Opinion Piece by James Vos MP
Shadow Minister of Tourism
[Extracts from speech delivered during the Budget Review and Recommendations debate in Parliament – 3 November 2016]
For the last two years Derek Hanekom has remained hopeful that the visa regulations would change in favour of tourism – this all while arrival figures plummeted and revenue was lost. In real terms the tourism industry has suffered a loss of R7,5 billion as a result of these disastrous regulations.
Clearly he has not done enough. Ultimately it was his job as Tourism Minister to safeguard the tourism sector from ill-conceived legislation and regulations and to ensure that the industry prospers from initiatives that drive demand.
In stark contrast to this, I submitted countless motions and submissions in Parliament appealing for the regulations to be changed by scrapping the Unabridged Birth Certificate (UBC) requirement and implementing e-visas, which will streamline tourism facilitation, reduce turnaround time and make visa applications safer and more reliable.
The use of unabridged birth certificates with the purpose of curbing child trafficking is ill-conceived. A birth certificate is not the most secure identification document. Rather, it is a breeder document to obtain a more secure travel document: a passport. Children who travel internationally should have a passport, or they should have been included in the passport of parents. Passports are made according to ICAO standards; there are no international standards for the security of birth certificates.
The fighting of child trafficking could be done more effectively at a fraction of the tourist – and government – revenue that now is being lost. South Africa sets an unfortunate example, just recently followed by Botswana, a country that should diversify its economy away from mining and towards services including tourism (e.g. as per World Bank reports). The same, on a larger scale, applies to South Africa.
To fully comprehend the impact of these regulations as it stands, the drop in total tourist revenue from 2014 to 2015, when 2015 revenue should have been $9,348 million plus 1% = $ 9,450 million. In reality UNWTO gives $8,235 million, implying a drop of $1,215 million, at 12.76 ZAR/USD average over 2015 = 15.5 billion Rand.
Given that the festive season is around the corner, which brings thousands of tourists to our country, urgent interventions are required to deal with the debacle currently unfolding at our airports as points of entry.
As if the UBCs were not hindering South African tourism enough, the following worrying statistics caused by a lack for properly trained immigration officers at OR Tambo for the period 1-18 October 2016:
• Visitors stand in line at immigration at peak times for between 90 minutes to 4 hours;
• 24 domestic and 9 international flight were delayed; and
• On average, only 40% of International Migration Services (IMS) counters are manned.
• 800 passengers have missed connecting flights due to the delays;
Due to these missed connections, airlines lost an estimated R1.6 million over this 18 day period. Clearly, our immigration office is underequipped and understaffed, costing our tourism sector and economy millions.
I have now received the statistics related to the number of counters at ORTIA and the staffing levels. They are as follows:
• International Arrivals – only 18 of the 43counters have the biometric system.
• CTB (Central Terminal Building) – only 5 out of 15 counters have a Biometric system,
• Transit – only 4 out of 9 have the Biometric system (linked to doing biometrics, this has done away with the transit visa requirement).

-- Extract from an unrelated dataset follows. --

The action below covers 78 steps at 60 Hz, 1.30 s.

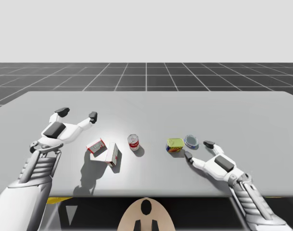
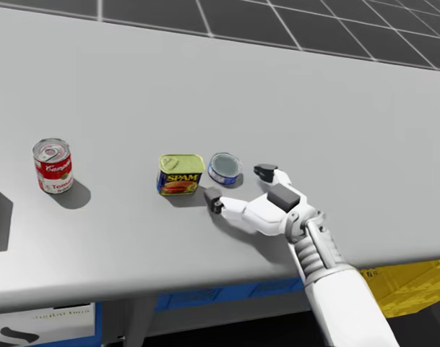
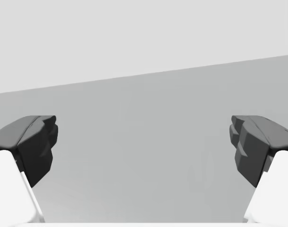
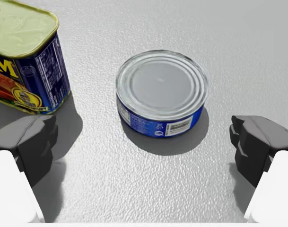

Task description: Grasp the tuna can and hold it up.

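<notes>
- My right hand is standing spread, gripping nothing.
- The tuna can is sitting flat on the desk straight ahead of it, just beside the rectangular blue can.
- My left hand, also spread, is hovering well apart.

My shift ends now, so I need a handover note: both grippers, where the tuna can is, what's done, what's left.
Right gripper: open, low over the table, with the tuna can just ahead of its fingers, untouched.
Left gripper: open, over the table's left side, holding nothing.
Tuna can: upright, beside the blue-and-yellow rectangular can, not touching it.
Done: right gripper lined up.
Left: advance, close, lift.
</notes>
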Each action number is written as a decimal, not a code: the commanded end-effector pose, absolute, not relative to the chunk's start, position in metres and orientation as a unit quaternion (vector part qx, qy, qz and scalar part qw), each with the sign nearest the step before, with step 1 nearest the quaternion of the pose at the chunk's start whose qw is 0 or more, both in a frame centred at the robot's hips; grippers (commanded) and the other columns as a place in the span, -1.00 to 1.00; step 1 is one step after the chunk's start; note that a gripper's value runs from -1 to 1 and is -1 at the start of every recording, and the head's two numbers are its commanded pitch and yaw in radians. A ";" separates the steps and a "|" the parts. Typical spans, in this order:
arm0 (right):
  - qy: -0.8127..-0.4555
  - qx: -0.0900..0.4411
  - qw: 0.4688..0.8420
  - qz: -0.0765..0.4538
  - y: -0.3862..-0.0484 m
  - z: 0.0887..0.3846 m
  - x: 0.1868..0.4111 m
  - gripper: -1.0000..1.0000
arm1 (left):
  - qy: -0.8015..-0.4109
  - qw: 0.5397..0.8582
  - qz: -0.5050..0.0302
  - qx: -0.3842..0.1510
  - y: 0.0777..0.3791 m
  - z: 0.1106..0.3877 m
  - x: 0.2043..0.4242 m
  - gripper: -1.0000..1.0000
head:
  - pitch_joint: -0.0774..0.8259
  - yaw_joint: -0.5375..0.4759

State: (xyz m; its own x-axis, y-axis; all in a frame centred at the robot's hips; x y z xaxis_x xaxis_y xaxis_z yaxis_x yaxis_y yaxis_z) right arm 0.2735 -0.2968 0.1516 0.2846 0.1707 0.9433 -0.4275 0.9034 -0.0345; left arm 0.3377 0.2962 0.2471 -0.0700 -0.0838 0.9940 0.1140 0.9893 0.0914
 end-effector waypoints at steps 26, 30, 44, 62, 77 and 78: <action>-0.545 0.130 0.810 0.171 -0.288 0.144 0.327 -1.00 | -0.728 0.682 -0.072 -0.009 0.295 0.247 0.338 -1.00 | 0.72 -0.62; -0.544 0.130 0.811 0.173 -0.288 0.144 0.330 -1.00 | -0.727 0.682 -0.073 -0.009 0.295 0.247 0.338 -1.00 | 0.72 -0.63; -0.537 0.119 0.813 0.192 -0.286 0.139 0.333 -1.00 | -0.727 0.683 -0.073 -0.008 0.294 0.246 0.338 -1.00 | 0.72 -0.64; -0.540 0.086 0.817 0.181 -0.286 0.133 0.324 1.00 | -0.727 0.683 -0.073 -0.007 0.293 0.246 0.338 -1.00 | 0.67 -0.65; -0.543 0.086 0.815 0.182 -0.285 0.134 0.324 1.00 | -0.726 0.684 -0.072 -0.007 0.293 0.246 0.338 -1.00 | 0.23 -0.66; -0.544 0.086 0.815 0.182 -0.285 0.134 0.324 1.00 | -0.726 0.684 -0.072 -0.007 0.293 0.246 0.338 -1.00 | 0.21 -0.66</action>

In total there are 35 biometric systems at ORTIA out of a total of 85 processing points within the terminal; in other words there are only 41% of the counters operational. This is simply unacceptable considering that our airports are major points of entry that should display our capability as a destination of choice for travel and trade. Without any further delay, more should be done to prepare our immigration offices for the influx of tourists expected during the festive season by implementing measures to ensure that additional points are operational.

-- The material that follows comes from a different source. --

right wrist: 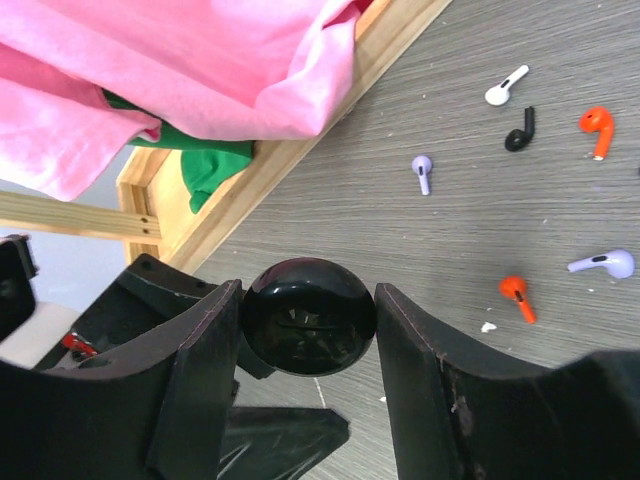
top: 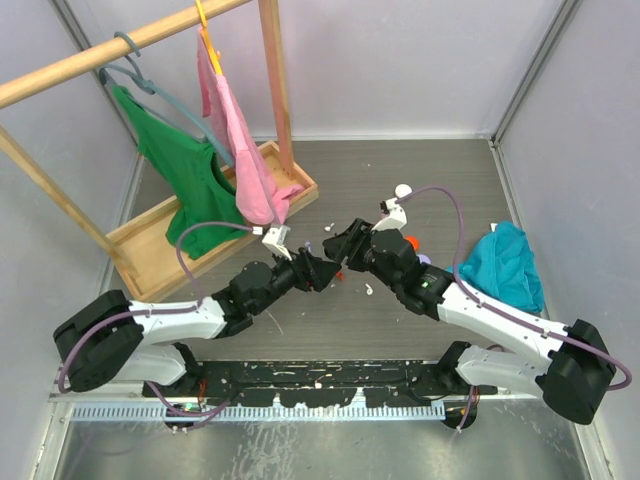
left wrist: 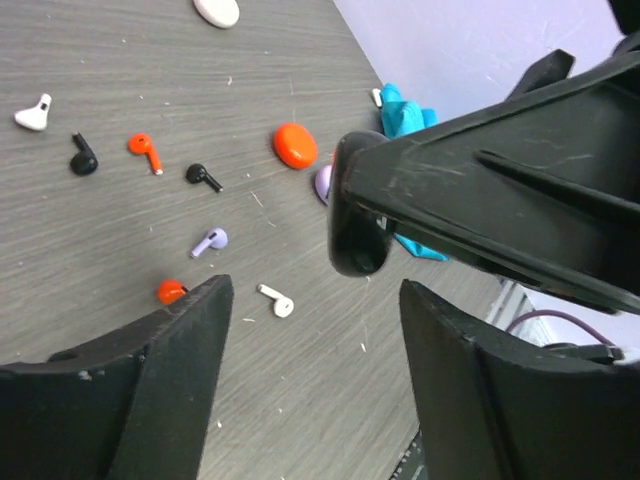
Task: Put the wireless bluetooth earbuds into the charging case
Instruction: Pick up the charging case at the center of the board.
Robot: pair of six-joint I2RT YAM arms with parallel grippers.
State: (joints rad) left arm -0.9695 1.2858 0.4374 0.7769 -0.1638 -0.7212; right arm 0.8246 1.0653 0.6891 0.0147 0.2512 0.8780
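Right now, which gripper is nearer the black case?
Right. The right gripper is clamped on the black case, a finger on each side. The left gripper faces it with jaws open, the case ahead of its tips, not between them.

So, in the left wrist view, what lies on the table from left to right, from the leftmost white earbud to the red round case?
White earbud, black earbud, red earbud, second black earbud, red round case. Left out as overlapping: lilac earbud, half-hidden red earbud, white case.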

The decrease in tourist arrivals and loss in much needed revenue will inevitably have enormous consequences for the tourism sector in South Africa. There is a real risk that we could lose jobs if these regulations are not changed.
According to the TBCSA, every 12 tourists coming to our country creates 1 job. The tourism industry contributes 9% of our GDP and employs 1.5 million South Africans. Its growth and success is vital to growing our economy and creating jobs for the 36% of South Africans who cannot find work.

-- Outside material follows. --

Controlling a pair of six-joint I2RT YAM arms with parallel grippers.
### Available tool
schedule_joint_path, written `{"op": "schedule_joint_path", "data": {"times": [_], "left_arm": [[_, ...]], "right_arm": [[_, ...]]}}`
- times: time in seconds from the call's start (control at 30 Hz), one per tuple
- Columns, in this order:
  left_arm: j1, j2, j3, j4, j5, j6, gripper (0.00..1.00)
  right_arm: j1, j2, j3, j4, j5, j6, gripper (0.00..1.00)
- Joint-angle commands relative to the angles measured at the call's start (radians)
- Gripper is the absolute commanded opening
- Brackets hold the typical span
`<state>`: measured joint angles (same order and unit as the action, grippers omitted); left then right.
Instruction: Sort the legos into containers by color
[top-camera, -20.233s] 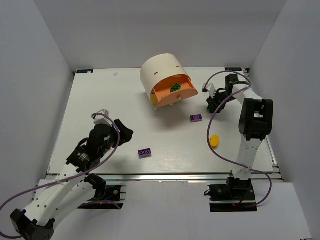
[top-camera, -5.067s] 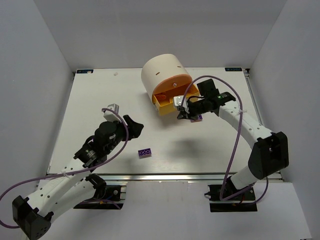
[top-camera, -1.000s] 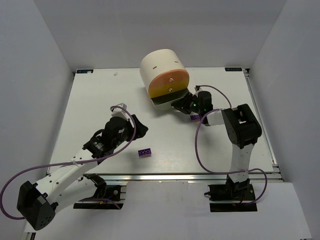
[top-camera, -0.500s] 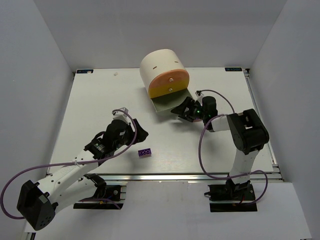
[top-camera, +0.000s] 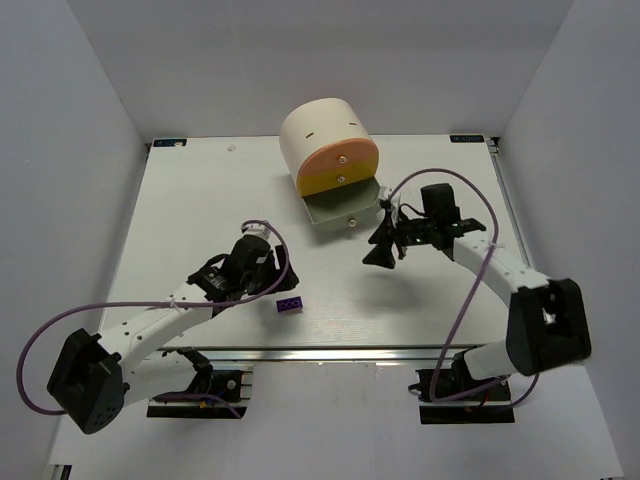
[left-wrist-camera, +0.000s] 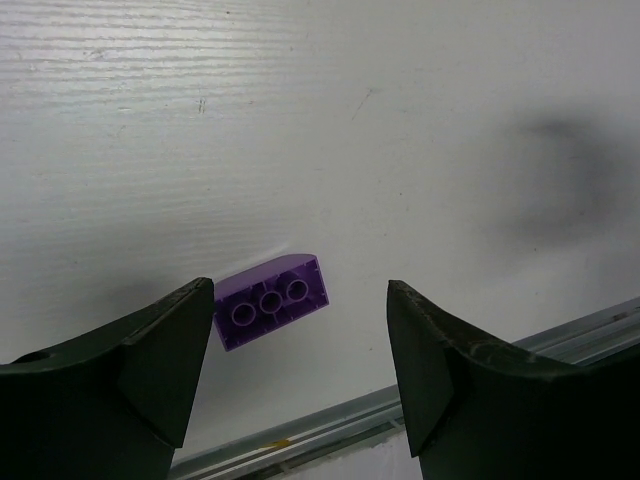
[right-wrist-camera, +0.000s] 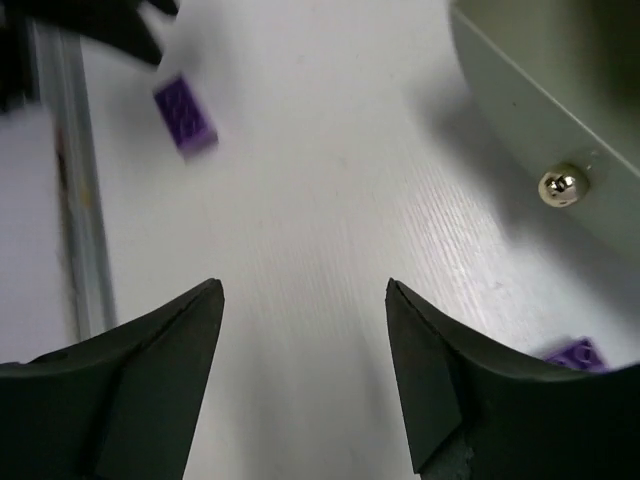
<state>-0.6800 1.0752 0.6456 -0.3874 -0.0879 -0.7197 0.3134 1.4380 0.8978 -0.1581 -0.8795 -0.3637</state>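
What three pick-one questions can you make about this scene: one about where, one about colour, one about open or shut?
1. Where is the purple lego by the left gripper? A) on the table B) in a drawer C) in the air
2. What colour is the pulled-out drawer? A) yellow B) grey-green C) peach-orange
3. The right gripper is: A) shut B) open C) gripping a lego
Answers: A, it lies on the table; B, only the bottom drawer sticks out; B, its jaws stand apart, empty.
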Motion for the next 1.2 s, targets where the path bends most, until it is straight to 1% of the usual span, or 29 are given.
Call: {"op": "schedule_joint_path", "data": {"times": [0.0, 0.03, 0.07, 0.1, 0.13, 0.17, 0.23, 0.27, 0.33, 0.37, 0.43, 0.47, 0.6, 0.77, 0.83, 0.9, 1.0, 1.07, 1.17], "left_arm": [[-0.006, 0.028, 0.045, 0.008, 0.043, 0.042, 0.79], [-0.006, 0.034, 0.043, 0.021, 0.057, 0.045, 0.8], [-0.006, 0.041, 0.042, 0.039, 0.062, 0.046, 0.79], [-0.006, 0.045, 0.042, 0.042, 0.068, 0.048, 0.8], [-0.006, 0.046, 0.043, 0.045, 0.07, 0.048, 0.8], [-0.006, 0.046, 0.048, 0.045, 0.07, 0.049, 0.79], [-0.006, 0.04, 0.052, 0.041, 0.065, 0.049, 0.8], [-0.006, 0.032, 0.052, 0.038, 0.062, 0.051, 0.79], [-0.006, 0.008, 0.045, 0.033, 0.05, 0.045, 0.79], [-0.006, -0.006, 0.039, 0.033, 0.047, 0.042, 0.8], [-0.006, -0.035, 0.016, 0.035, 0.04, 0.026, 0.8], [-0.006, -0.043, 0.006, 0.038, 0.037, 0.022, 0.8], [-0.006, -0.07, -0.023, 0.045, 0.036, -0.007, 0.8], [-0.006, -0.064, -0.015, 0.033, 0.036, -0.007, 0.79], [-0.006, -0.057, -0.001, 0.024, 0.036, 0.002, 0.8], [-0.006, -0.044, 0.005, 0.016, 0.039, 0.008, 0.8], [-0.006, -0.035, 0.014, 0.012, 0.039, 0.009, 0.8], [-0.006, -0.034, 0.015, 0.012, 0.037, 0.009, 0.8], [-0.006, -0.034, 0.019, 0.01, 0.036, 0.006, 0.8]], "right_arm": [[-0.029, -0.09, 0.047, -0.487, -0.005, -0.744, 0.71], [-0.042, -0.093, 0.05, -0.515, 0.013, -0.882, 0.7], [-0.087, -0.082, 0.056, -0.552, 0.019, -0.941, 0.7], [-0.1, -0.044, 0.082, -0.567, 0.033, -1.037, 0.7], [-0.114, -0.044, 0.082, -0.583, 0.034, -1.038, 0.7], [-0.156, 0.016, 0.126, -0.627, 0.031, -1.114, 0.71], [-0.181, 0.09, 0.197, -0.679, 0.03, -1.187, 0.75], [-0.209, 0.167, 0.279, -0.704, 0.025, -1.245, 0.76], [-0.241, 0.279, 0.366, -0.794, 0.039, -1.322, 0.82], [-0.244, 0.309, 0.447, -0.822, 0.045, -1.377, 0.85], [-0.26, 0.364, 0.512, -0.862, 0.062, -1.412, 0.87], [-0.261, 0.41, 0.535, -0.867, 0.073, -1.423, 0.87], [-0.264, 0.499, 0.628, -0.867, 0.114, -1.455, 0.88], [-0.252, 0.611, 0.707, -0.933, 0.135, -1.477, 0.88], [-0.251, 0.628, 0.695, -0.902, 0.136, -1.434, 0.88], [-0.244, 0.633, 0.67, -0.822, 0.143, -1.372, 0.88], [-0.232, 0.642, 0.662, -0.77, 0.146, -1.342, 0.88], [-0.223, 0.651, 0.653, -0.709, 0.151, -1.28, 0.87], [-0.217, 0.66, 0.645, -0.664, 0.157, -1.23, 0.86]]}}
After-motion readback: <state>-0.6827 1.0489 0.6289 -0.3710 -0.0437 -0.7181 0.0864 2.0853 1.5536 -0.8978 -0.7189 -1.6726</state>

A number of South African tour operators have indicated, on the record, that they have experienced significant reductions and cancellations in tourist arrivals. To first hand hear from those affected by these regulations, I have engaged many role-players in the hospitality industry and tour operators to find out what the impacts are in real terms and what should be done to remedy the situation. It is becoming clear that these regulations are discouraging tourists from coming to our country and therefore seeking destinations with simpler travel requirements.
The tourism industry is adding more jobs to the economy than mining, agriculture, manufacturing and trade. Yet the Deputy President and Minister of Home Affairs refuse to engage in exploiting this potential.
We will continue to push government to act in the best interest of South Africa by ensuring that visitors to our country are welcomed in an efficient and competent manner.